# [What you need to do]
Of the records that follow, copy only the lines from the line containing "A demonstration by" to the line containing "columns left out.", both included, exactly as written.

BEGIN

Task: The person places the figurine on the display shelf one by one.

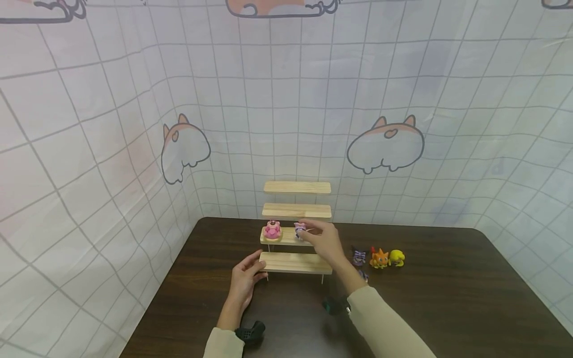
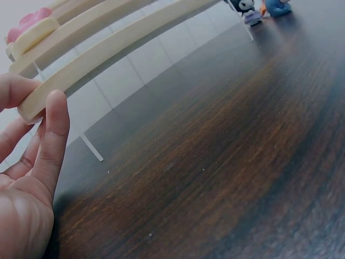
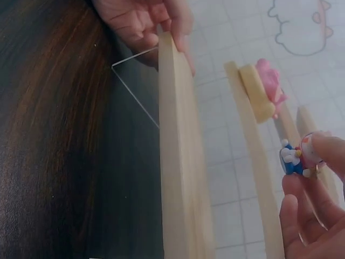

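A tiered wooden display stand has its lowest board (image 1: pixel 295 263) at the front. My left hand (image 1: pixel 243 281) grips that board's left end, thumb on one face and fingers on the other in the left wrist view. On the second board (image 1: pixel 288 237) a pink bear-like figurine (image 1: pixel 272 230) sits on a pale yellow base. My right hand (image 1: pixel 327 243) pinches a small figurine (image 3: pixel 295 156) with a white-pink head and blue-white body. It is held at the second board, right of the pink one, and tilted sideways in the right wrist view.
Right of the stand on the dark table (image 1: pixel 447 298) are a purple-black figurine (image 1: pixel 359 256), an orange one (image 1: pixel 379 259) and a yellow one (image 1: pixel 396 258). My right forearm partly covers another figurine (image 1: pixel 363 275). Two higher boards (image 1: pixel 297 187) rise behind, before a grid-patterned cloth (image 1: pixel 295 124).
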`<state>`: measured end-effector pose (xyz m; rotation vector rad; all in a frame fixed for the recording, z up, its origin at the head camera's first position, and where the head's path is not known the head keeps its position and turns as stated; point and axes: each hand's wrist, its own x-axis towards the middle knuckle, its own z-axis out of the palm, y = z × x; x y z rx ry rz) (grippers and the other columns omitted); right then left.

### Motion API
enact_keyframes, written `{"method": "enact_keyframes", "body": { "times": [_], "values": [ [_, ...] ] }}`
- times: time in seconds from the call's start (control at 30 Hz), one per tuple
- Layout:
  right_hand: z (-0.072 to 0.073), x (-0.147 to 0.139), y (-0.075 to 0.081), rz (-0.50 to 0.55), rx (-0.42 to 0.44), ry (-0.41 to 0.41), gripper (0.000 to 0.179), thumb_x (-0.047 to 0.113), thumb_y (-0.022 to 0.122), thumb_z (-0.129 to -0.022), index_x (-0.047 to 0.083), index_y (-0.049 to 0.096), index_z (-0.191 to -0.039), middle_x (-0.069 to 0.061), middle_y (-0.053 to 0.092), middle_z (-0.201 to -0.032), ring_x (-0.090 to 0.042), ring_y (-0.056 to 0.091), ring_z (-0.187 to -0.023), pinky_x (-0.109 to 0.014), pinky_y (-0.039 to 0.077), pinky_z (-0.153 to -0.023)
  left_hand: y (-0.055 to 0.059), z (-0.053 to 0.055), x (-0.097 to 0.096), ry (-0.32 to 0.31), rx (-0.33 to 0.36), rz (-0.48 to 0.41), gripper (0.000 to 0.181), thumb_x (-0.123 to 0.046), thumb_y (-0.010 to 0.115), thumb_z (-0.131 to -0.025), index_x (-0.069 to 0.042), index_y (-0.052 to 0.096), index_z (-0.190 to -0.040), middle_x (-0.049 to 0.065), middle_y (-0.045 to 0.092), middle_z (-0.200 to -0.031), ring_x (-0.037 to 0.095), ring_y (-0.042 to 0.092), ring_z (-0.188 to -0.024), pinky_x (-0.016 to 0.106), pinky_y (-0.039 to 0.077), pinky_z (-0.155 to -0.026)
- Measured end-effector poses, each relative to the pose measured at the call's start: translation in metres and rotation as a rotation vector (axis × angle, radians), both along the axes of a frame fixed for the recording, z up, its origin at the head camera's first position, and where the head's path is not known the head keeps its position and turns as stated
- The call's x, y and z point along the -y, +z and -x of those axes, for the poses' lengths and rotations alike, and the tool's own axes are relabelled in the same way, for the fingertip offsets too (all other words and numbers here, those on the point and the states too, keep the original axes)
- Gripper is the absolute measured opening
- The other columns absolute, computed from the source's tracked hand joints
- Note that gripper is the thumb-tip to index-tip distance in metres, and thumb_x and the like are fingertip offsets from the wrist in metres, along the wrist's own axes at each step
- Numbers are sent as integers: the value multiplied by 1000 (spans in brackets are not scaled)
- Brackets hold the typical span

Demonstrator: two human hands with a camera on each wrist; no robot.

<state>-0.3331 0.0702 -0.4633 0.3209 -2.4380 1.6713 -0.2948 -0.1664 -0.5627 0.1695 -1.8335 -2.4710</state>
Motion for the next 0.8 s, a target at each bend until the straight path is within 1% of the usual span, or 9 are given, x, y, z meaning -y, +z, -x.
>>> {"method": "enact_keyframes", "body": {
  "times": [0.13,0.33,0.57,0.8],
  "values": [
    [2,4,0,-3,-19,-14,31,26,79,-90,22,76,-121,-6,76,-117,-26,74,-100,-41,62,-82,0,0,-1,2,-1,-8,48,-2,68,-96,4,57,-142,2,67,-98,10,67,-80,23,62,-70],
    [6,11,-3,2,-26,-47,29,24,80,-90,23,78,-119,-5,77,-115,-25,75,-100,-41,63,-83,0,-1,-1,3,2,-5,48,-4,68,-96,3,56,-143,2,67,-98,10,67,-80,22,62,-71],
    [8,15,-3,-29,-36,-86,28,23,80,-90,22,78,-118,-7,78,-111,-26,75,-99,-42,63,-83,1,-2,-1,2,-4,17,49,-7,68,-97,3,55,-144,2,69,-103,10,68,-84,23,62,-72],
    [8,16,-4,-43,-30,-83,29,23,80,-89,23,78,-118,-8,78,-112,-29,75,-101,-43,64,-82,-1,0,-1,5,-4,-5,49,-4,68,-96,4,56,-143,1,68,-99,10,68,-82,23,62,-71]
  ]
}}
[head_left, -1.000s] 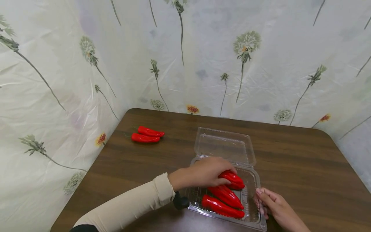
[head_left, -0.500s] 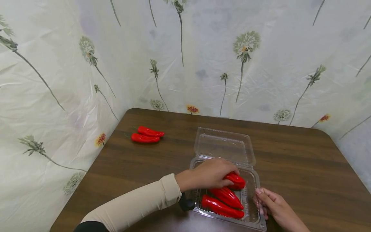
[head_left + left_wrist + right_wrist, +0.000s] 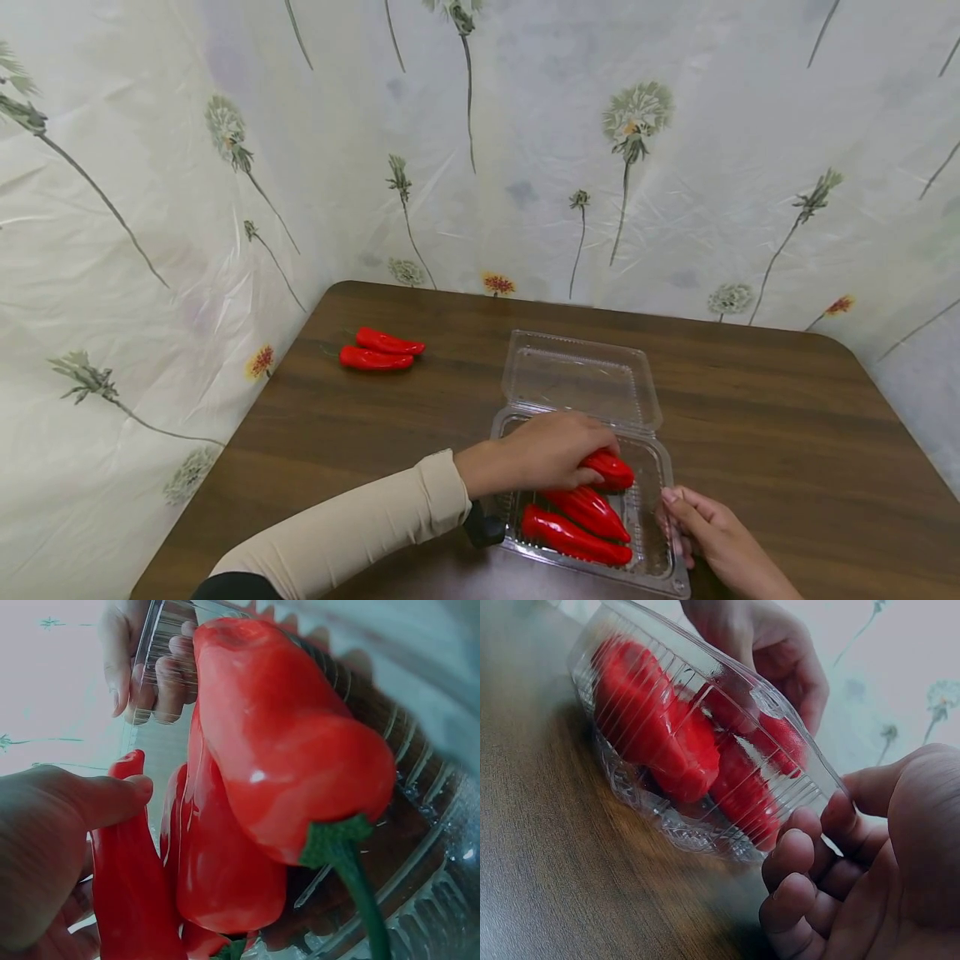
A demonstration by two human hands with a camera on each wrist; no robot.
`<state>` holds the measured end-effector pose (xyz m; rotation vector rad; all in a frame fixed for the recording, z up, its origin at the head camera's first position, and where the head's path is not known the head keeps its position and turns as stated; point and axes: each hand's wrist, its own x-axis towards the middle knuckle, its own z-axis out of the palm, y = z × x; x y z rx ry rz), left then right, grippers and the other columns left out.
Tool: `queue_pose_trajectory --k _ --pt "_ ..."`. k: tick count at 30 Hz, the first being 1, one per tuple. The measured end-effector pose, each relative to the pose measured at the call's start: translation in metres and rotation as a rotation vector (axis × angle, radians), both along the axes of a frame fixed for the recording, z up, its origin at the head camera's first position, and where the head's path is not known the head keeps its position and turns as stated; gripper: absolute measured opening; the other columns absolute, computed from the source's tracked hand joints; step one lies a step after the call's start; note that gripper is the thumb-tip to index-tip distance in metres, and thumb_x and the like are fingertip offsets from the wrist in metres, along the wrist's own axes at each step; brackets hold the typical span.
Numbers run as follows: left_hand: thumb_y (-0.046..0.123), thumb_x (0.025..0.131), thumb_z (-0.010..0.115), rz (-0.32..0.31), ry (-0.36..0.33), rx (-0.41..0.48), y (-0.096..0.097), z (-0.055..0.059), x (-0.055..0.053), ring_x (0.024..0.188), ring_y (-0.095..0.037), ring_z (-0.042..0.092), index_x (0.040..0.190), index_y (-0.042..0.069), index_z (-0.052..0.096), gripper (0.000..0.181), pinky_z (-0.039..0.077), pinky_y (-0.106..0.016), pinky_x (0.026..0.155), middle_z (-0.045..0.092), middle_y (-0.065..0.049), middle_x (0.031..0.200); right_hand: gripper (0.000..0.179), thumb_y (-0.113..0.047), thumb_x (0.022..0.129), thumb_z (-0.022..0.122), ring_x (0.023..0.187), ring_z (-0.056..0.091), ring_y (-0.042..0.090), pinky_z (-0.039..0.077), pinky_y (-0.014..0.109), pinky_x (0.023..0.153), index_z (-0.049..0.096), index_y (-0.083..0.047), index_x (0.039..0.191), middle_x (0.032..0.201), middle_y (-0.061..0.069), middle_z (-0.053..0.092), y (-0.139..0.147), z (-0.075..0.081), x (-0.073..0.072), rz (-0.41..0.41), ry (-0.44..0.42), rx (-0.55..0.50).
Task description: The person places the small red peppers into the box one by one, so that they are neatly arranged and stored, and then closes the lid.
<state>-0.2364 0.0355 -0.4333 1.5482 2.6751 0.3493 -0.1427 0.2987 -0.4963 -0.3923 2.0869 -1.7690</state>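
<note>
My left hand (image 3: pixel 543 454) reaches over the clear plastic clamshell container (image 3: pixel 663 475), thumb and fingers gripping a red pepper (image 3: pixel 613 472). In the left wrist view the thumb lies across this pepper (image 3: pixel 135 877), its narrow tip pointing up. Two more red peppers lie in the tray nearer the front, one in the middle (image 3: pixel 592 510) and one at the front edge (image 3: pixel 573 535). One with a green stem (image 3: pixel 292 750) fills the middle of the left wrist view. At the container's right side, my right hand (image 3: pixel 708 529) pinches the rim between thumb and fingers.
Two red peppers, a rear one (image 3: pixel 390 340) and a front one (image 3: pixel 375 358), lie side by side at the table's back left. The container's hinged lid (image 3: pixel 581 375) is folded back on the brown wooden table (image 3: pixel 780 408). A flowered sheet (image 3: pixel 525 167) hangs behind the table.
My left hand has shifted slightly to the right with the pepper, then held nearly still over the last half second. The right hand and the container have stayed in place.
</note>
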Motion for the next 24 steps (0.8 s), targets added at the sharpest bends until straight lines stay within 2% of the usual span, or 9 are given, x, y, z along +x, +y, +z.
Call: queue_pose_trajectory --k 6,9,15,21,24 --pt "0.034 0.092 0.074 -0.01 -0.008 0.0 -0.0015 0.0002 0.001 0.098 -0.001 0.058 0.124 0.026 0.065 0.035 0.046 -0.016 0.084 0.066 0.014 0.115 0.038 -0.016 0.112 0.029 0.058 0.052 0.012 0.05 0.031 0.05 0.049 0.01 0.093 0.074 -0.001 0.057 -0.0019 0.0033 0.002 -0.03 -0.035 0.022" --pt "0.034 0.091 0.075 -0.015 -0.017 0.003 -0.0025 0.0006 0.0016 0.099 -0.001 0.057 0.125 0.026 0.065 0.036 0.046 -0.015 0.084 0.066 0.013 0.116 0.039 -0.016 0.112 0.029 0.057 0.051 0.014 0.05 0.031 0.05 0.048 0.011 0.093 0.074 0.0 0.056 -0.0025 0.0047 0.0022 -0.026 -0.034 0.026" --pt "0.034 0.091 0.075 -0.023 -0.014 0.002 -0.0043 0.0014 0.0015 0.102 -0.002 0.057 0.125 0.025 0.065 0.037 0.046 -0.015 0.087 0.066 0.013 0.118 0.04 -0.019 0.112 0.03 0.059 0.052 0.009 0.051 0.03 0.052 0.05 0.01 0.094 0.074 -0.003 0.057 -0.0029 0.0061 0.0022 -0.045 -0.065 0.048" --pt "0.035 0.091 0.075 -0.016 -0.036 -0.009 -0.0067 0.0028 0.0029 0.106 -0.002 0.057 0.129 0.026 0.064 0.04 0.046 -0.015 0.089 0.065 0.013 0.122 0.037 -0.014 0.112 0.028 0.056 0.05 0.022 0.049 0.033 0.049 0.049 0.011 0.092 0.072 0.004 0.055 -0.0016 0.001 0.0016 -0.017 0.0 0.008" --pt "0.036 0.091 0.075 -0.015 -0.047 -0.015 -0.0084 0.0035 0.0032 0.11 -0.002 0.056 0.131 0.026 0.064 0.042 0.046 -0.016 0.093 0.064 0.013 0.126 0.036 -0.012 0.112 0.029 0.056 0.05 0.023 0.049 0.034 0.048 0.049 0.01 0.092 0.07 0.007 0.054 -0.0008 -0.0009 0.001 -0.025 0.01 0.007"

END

# [Exercise response]
A demonstration by two human hands with a camera on each wrist; no robot.
`<state>` holds the measured end-effector pose (xyz m; rotation vector rad; all in a frame fixed for the recording, z up, its origin at the head camera's first position, and where the head's path is not known the head keeps its position and turns as stated; point and axes: each hand's wrist, its own x-axis towards the middle knuckle, its own z-axis out of the palm, y = z × x; x y z rx ry rz), left then right, grippers and the other columns left out.

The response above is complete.